Cette croix, en divisant fugitivement par ses quatre branches en quatre parties, l'espace créé, nous rappelle assez clairement les quatre régions célestes qui furent le premier domaine de l'homme dans son état de pureté et d'innocence, comme son centre sur lequel le divin réparateur expire, nous rappelle ce centre des régions, ce Paradis terrestre qui fut le siège de sa gloire et de sa domination, qu'il souilla par son crime, et dont il fut honteusement expulsé pour toujours. Cependant, la glorieuse destination de ce lieu de délices ne fut pas totalement détruite : la justice divine se contenta alors d'y établir une garde sûre, armée d'une épée de feu, pour en défendre l'entrée ; mais l'homme Dieu, ayant pleinement satisfait par sa soumission et par sa mort à la justice divine, c'est de ce centre de douleur et d'ignominie qu'il ressuscite glorieusement, et, triomphant dans son humanité, il réhabilite l'homme et toute sa postérité dans le droit primitif de pouvoir habiter encore le centre de ces régions célestes.

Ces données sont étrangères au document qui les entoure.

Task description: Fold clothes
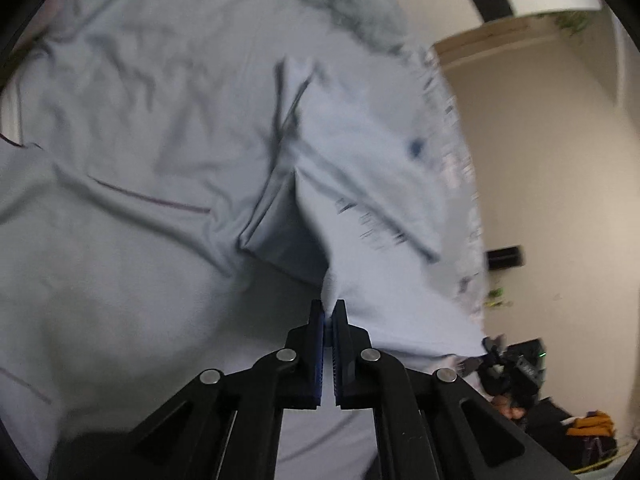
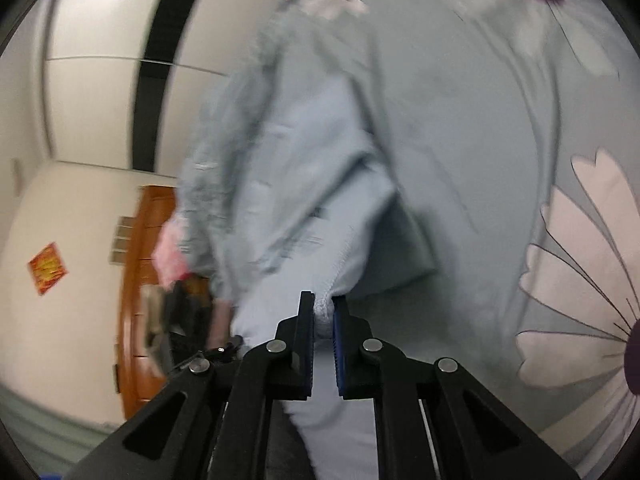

Il le purifie et le sanctifie de nouveau pour le disposer à devenir le lieu de repos et de paix où les âmes justes, après avoir été purifiées et réconciliées, iront attendre à l'ombre de la grande lumière dont la pleine jouissance leur est assurée : la fin des temps, l'instant fortuné où les barrières de l'espace étant rompues, elles iront toutes ensemble, à la suite du divin rédempteur, recevoir le prix ineffable de la Rédemption, qui sera éternelle, absolue et inaltérable béatitude.

Le signe de la croix

Que de profonds mystères ! Que de sublimes vérités rappelle donc au Chrétien le signe si respectable de la croix, chaque fois que, voulant se mettre en présence de son créateur et invoquer son adorable trinité, il le trace sur lui-même ! Par le premier temps du signe, celui qui le fait avec le respect et la confiance nécessaire se met de cœur et d'esprit en présence de la Sainte Trinité ; il invoque la toute-puissance du Père et en réclame les salutaires effets pour lui et pour tous ceux pour qui il se propose de prier. Par le second temps, il invoque rapidement et par la pensée, l'amour et la sagesse du fils et implore sa miséricorde. Par le troisième temps, il demande la lumière divine dont il sent le besoin pour se diriger et les dons spirituels dont l'esprit saint est le dispensateur. Enfin par l'amen qui en fait le quatrième temps, il demande à connaître la volonté divine, il offre le sacrifice journalier de la sienne ; il demande aux trois puissances qui ne sont qu'un seul Dieu d'être réhabilitées dans sa puissance quaternaire originelle, et d'en pouvoir encore recueillir quelques fruits. Comment se fait-il donc qu'un acte religieux si expressif, si solennel, ne soit presque plus, pour la plupart des Chrétiens, qu'un acte irréfléchi de pure forme et d’habitude ? Et cependant l'ingrat ose se plaindre de n'être pas exaucé ; qu'il en cherche donc la cause en lui-même et qu'il se réforme. Chrétiens faibles et chancelants, méditez donc souvent le grand mystère de la croix ; cette méditation vous fournira une nourriture solide qui fortifiera votre foi, qui ranimera votre amour et votre reconnaissance et raffermira vos plus chères espérances.